Retype the listing exactly. Leave out the images.

SUPPLIED INFORMATION:

################

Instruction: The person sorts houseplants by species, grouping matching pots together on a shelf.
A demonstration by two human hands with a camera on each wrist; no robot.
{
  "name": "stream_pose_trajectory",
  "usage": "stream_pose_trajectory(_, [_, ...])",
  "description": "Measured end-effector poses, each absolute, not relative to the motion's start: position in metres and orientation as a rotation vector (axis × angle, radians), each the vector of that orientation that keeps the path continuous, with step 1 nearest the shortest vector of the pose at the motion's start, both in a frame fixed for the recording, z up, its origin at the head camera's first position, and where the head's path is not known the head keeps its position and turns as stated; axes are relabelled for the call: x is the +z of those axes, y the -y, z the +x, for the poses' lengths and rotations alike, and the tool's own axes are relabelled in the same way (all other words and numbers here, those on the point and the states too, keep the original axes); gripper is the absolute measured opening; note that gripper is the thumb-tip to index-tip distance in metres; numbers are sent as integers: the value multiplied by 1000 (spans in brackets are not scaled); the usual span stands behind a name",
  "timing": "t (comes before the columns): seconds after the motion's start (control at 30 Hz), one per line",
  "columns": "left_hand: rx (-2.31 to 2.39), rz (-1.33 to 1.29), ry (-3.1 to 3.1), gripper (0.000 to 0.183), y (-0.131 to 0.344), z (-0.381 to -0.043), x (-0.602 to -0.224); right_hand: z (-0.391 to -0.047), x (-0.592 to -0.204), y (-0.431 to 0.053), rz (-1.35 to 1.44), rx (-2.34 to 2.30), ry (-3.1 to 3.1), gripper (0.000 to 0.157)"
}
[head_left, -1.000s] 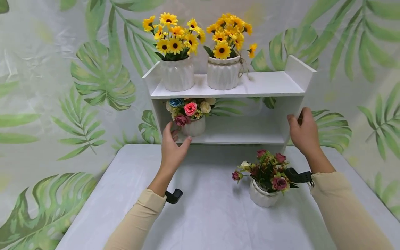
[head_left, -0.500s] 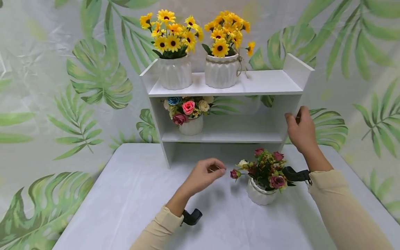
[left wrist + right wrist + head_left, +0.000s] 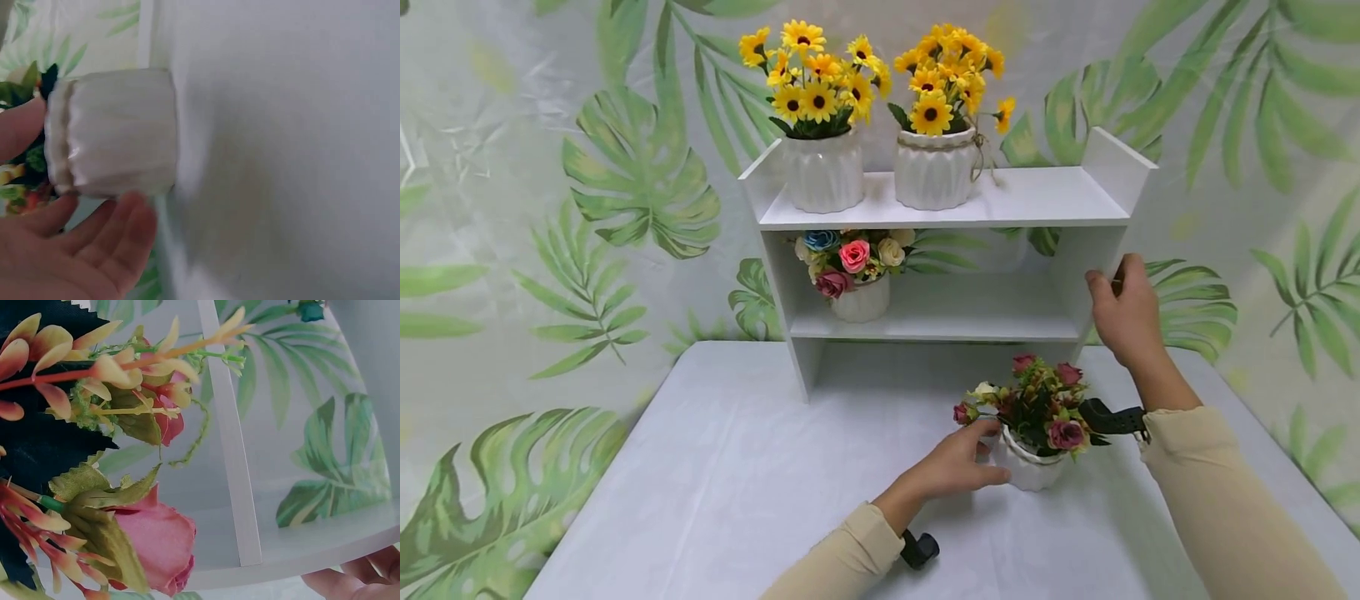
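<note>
My left hand [image 3: 958, 467] reaches the left side of a white ribbed flowerpot [image 3: 1026, 465] with dusky pink artificial roses [image 3: 1066, 434] on the table. Thumb and fingers spread either side of the pot [image 3: 119, 131] in the left wrist view; whether they touch it is hard to tell. My right hand [image 3: 1126, 315] grips the right side panel of a white two-tier shelf [image 3: 940, 337], and some of its fingers [image 3: 369, 578] show at the panel's edge in the right wrist view. Rose blooms [image 3: 156, 544] fill the left of that view.
Two white pots of yellow daisies, one on the left [image 3: 823, 175] and one beside it [image 3: 934, 173], stand on the top tier. A pot of mixed roses [image 3: 861, 300] sits at the left of the middle tier. The shelf stands at the back of the white-covered table [image 3: 722, 483].
My left hand has left the mixed-rose pot on the middle tier and moved down and right to the pot on the table. My right hand stays on the shelf's side.
</note>
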State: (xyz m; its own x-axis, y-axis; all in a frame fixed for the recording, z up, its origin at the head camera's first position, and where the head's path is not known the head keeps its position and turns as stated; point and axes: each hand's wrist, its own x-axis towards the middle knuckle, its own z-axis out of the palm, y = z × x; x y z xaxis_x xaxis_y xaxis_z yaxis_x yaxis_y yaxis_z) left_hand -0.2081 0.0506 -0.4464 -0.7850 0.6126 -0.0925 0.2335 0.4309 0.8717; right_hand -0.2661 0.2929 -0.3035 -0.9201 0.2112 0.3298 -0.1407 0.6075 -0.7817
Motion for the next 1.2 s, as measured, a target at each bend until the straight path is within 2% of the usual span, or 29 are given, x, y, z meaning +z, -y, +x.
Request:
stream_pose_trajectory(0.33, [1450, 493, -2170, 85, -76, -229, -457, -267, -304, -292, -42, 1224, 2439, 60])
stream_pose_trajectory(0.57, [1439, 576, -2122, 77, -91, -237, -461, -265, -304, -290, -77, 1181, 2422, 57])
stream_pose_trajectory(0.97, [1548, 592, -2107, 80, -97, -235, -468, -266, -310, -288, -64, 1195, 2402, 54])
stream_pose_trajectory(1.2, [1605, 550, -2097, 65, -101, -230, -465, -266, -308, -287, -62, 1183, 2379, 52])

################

RESPONSE FOR THIS EXERCISE:
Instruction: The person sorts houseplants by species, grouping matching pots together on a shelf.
A demonstration by two human hands with a camera on each wrist; no robot.
{
  "name": "stream_pose_trajectory",
  "usage": "stream_pose_trajectory(_, [_, ...])",
  "description": "Measured end-effector poses, each absolute, not relative to the motion's start: position in metres and orientation as a rotation vector (axis × angle, radians), each the vector of that orientation that keeps the path continuous, with step 1 nearest the shortest vector of the pose at the motion's start, both in a frame fixed for the recording, z up, its origin at the head camera's first position, and where the head's path is not known the head keeps its position and turns as stated; axes are relabelled for the call: x is the +z of those axes, y the -y, z the +x, for the poses' lengths and rotations alike, and the tool's own axes are relabelled in the same way (all other words and numbers here, those on the point and the states too, keep the original axes); gripper is the absolute measured opening; note that gripper is the thumb-tip to index-tip distance in metres; numbers are sent as integers: the value multiplied by 1000 (spans in brackets are not scaled); the usual span stands behind a name",
  "timing": "t (comes before the columns): seconds after the motion's start (control at 30 Hz), one per line",
  "columns": "left_hand: rx (-2.31 to 2.39), rz (-1.33 to 1.29), ry (-3.1 to 3.1), gripper (0.000 to 0.183), y (-0.131 to 0.344), z (-0.381 to -0.043), x (-0.602 to -0.224); right_hand: z (-0.391 to -0.047), x (-0.592 to -0.204), y (-0.431 to 0.053), rz (-1.35 to 1.44), rx (-2.34 to 2.30), ry (-3.1 to 3.1), gripper (0.000 to 0.157)"
}
[head_left, -1.000s] 
[head_left, -0.500s] 
[left wrist + right wrist + head_left, +0.000s] 
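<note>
My left hand [image 3: 958, 467] reaches the left side of a white ribbed flowerpot [image 3: 1026, 465] with dusky pink artificial roses [image 3: 1066, 434] on the table. Thumb and fingers spread either side of the pot [image 3: 119, 131] in the left wrist view; whether they touch it is hard to tell. My right hand [image 3: 1126, 315] grips the right side panel of a white two-tier shelf [image 3: 940, 337], and some of its fingers [image 3: 369, 578] show at the panel's edge in the right wrist view. Rose blooms [image 3: 156, 544] fill the left of that view.
Two white pots of yellow daisies, one on the left [image 3: 823, 175] and one beside it [image 3: 934, 173], stand on the top tier. A pot of mixed roses [image 3: 861, 300] sits at the left of the middle tier. The shelf stands at the back of the white-covered table [image 3: 722, 483].
My left hand has left the mixed-rose pot on the middle tier and moved down and right to the pot on the table. My right hand stays on the shelf's side.
</note>
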State: (xyz m; its own x-axis, y-axis; all in a frame fixed for the recording, z up, its origin at the head camera's first position, and where the head's path is not known the head keeps its position and turns as stated; point and axes: each hand's wrist, its own x-axis towards the middle knuckle, its own z-axis out of the palm, y = z × x; x y z xaxis_x xaxis_y xaxis_z yaxis_x yaxis_y yaxis_z) left_hand -0.2081 0.0506 -0.4464 -0.7850 0.6126 -0.0925 0.2335 0.4309 0.8717; right_hand -0.2661 0.2929 -0.3035 -0.9201 0.2112 0.3298 -0.1407 0.6075 -0.7817
Motion for the next 1.2 s, as measured, a target at each bend until the straight path is within 2% of the usual span, or 29 are given, x, y, z meaning +z, -y, +x.
Request:
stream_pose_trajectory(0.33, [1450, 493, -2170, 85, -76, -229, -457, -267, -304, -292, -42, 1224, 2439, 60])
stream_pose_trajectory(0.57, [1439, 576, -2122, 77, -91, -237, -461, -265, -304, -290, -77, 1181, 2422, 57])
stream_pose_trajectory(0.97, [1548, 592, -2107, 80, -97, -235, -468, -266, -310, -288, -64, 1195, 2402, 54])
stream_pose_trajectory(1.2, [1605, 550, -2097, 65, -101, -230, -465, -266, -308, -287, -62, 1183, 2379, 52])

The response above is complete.